The founder of Theophilanthropy was Jean-Baptiste Chemin-Dupontès (c. 1760), a bookseller and former theology student. A moderate supporter of the Revolution, Chemin was associated with Claude Fauchet, a proponent of a national Catholic church. Chemin authored several patriotic and moral pamphlets, including L'Alphabet républicain (The Republican Alphabet), a catechism for the Cult of the Supreme Being.

In September 1796, Chemin published the Manuel des théoanthropophiles (Manual of the Theoanthropophiles), outlining a simple, domestic form of natural religion. The cult became a public movement through the efforts of Valentin Haüy, who organized its first services. Along with three other family men, Chemin and Haüy formed the cult's first steering committee. They renamed the movement "Theophilanthropy" for being more harmonious than "Theoanthropy".
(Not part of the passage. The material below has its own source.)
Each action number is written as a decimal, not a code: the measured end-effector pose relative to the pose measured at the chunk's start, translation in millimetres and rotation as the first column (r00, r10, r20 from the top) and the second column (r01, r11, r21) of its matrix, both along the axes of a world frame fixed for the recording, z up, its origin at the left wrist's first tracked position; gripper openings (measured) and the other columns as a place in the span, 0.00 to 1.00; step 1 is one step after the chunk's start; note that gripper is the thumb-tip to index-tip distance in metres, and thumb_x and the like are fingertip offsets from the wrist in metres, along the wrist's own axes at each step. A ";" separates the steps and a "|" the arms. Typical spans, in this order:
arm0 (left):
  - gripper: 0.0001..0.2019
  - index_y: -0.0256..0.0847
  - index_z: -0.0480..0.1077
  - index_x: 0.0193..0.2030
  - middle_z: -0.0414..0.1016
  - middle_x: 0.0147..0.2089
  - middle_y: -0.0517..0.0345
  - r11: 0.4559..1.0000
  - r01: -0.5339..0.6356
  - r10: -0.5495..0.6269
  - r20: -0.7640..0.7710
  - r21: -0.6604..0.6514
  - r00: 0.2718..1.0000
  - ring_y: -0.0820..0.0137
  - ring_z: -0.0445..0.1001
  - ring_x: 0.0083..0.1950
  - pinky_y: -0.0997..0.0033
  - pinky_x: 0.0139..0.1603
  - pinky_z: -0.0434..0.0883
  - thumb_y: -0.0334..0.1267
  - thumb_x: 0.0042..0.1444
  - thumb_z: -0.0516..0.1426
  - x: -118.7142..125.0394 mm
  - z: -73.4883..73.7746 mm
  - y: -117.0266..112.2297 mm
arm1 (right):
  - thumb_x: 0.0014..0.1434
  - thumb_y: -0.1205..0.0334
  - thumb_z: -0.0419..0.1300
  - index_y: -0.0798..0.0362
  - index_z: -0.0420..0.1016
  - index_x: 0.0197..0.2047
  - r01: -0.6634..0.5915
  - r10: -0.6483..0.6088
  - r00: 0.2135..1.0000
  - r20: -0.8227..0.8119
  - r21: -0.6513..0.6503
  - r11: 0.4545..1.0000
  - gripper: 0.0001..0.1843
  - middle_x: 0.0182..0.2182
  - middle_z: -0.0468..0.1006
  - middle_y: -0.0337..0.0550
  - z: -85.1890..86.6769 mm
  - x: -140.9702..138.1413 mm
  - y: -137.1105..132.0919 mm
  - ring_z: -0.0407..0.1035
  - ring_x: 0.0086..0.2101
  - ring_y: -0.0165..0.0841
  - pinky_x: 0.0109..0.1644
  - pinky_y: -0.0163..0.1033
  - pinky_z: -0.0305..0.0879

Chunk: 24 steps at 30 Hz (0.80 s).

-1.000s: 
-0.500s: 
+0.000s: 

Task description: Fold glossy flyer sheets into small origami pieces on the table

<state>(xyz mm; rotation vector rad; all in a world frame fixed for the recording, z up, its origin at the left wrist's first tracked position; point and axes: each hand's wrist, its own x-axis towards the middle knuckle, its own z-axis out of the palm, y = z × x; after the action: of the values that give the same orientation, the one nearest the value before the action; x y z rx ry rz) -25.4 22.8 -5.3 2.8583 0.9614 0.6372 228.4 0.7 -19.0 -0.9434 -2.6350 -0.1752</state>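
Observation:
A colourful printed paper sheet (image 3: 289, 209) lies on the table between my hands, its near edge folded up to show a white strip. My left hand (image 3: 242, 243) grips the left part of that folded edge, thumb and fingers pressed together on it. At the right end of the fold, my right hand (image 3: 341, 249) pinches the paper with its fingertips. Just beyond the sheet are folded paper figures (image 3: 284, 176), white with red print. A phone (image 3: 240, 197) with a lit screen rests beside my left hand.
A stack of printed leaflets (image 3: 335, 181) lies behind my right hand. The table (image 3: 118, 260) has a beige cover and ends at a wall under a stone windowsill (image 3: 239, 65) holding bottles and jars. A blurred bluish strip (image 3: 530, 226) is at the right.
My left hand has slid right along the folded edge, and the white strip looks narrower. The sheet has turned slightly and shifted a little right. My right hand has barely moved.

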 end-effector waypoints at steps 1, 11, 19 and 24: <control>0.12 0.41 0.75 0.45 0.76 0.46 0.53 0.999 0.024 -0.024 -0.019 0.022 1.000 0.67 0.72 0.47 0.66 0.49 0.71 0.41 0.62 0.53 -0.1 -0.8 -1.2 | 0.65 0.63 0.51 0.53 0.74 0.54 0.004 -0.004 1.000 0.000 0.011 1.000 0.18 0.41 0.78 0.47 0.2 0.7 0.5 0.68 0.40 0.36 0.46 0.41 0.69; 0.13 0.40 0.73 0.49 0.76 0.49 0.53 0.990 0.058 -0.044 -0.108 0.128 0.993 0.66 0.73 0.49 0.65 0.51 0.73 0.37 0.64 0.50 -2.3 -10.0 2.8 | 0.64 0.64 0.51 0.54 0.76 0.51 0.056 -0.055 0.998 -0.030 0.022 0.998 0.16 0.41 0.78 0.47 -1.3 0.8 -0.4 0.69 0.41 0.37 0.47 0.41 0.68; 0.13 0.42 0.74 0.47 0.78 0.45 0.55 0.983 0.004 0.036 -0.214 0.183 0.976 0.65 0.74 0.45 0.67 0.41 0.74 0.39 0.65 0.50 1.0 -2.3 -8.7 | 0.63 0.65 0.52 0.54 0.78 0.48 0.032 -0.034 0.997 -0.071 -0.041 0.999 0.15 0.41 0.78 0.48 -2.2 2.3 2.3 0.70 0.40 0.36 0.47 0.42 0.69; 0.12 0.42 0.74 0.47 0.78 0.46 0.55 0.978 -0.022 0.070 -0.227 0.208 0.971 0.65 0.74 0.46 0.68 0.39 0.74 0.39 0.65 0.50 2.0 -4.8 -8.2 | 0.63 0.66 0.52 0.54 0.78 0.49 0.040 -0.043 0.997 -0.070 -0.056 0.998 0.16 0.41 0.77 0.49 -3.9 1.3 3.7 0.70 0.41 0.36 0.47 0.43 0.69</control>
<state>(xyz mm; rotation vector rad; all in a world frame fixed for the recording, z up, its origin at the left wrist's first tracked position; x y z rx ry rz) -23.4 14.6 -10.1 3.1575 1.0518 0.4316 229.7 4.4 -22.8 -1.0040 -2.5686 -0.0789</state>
== Principles and practices ==
The core tenets of Theophilanthropy, detailed in the Manuel des théophilanthropes, were a belief in the existence of God and the immortality of the soul. The cult rejected theology and revealed religion in favor of a rationalist and utilitarian morality. As Louis-Sébastien Mercier noted, its moral code emphasized
conjugal love, respect for old age, piety towards parents, and beneficence.
— de Piles 1801, p. 60
 Its purpose was to provide the social benefits of religion without the perceived superstitions of Catholicism. In the words of its followers, it
substituted the rudiments of reason...for the terror of hell, the flames of purgatory, [and] the pantomimes of the Mass.
— de Piles 1801, p. 60

Services were held in "temples" (often shared parish churches) decorated simply with moral inscriptions, flowers, and fruits on an altar. Ceremonies included invocations to the "Father of Nature", examinations of conscience, hymns, and moral lectures.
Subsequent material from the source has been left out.